JM Equity Fund belongs to an Equity Diversified category with BSE Sensex as its Benchmark. Across time period, the fund has been trailing its benchmark. According to financial advisor, Arnav Pandya, investors should avoid this fund till consistency is maintained in the performance.
Nature: Equity oriented open ended
Inception: December 1994
Assets under Management: Rs 46 crore at the end of December 2011
Fund Managers: Sanjay Kumar Chhabaria
- The fund had a different kind of exposure from what was commonly found among other equity diversified funds at the end of January 2010 with the maximum exposure to construction projects at 18 per cent followed by power at 11 per cent.
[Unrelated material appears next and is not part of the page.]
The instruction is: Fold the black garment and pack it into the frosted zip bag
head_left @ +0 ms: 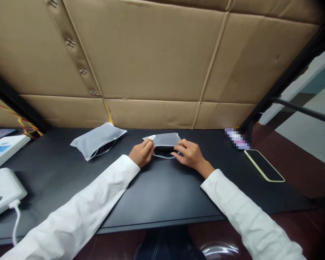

Industrial capital goods and telecom were the other areas with an exposure of around 10 per cent. Jaiprakash Associates was the top holding with a figure of 6.5 per cent followed by Nagarjuna Construction, L&T, IVRCL Infrastructure and Projects and Tulip IT services. The portfolio turnover was low at 0.05 times and the fund was trailing its benchmark the BSE Sensex over the one, three and five year time periods.
- At the end of June 2010 the fund witnessed a change in the position as industrial capital goods was now the top sector followed by construction projects and then by power and auto. In terms of the individual holdings, L&T was now at the top with a 7 per cent plus exposure followed by Reliance Industries, Jaiprakash Associates, Infosys and M&M. This shows how the top holdings now consisted mainly of large caps while there were several mid caps dominating this list earlier. The fund continued to trail its benchmark over all the time periods of one year and beyond.
- The change in the portfolio of the fund continued and at the end of January 2011 auto was the top sector with an exposure of over 20 per cent. Industrial capital goods and consumer non durables were the other sectors that had a 10 per cent plus exposure and around 11 per cent of the fund was in liquid assets. M&M was the top holding followed by Infosys, BHEL, HUL and Reliance Industries. The top 7 holdings now had an exposure of over 6 per cent each which meant that the fund was slightly more aggressive in its approach. The fund however continued to trail its benchmark over all time periods.
- A few months later at the end of July 2011 the situation was once again different as banks were the top sector followed by software and consumer non durables. There was an aggressive approach adopted by the fund as the top two holdings in the form of Reliance Industries and Infosys were in excess of 9 per cent each. The other top holdings were ICICI Bank, ITC and HDFC Bank. All this did not help the fund to post an impressive performance as the underperformance continued over all time periods.
- The fund continued to have banks as the top sector at the end of January 2012. This was followed by auto, consumer non durables and cement. Among the top individual holdings ICICI Bank was at the top followed by Reliance Industries, L&T, ITC and HDFC. The portfolio turnover was at 0.18. The fund had not recovered and was still an underperformer over the one and three year time periods.
- Investors for the moment can avoid the fund till the time that there is a consistency that is witnessed in its performance.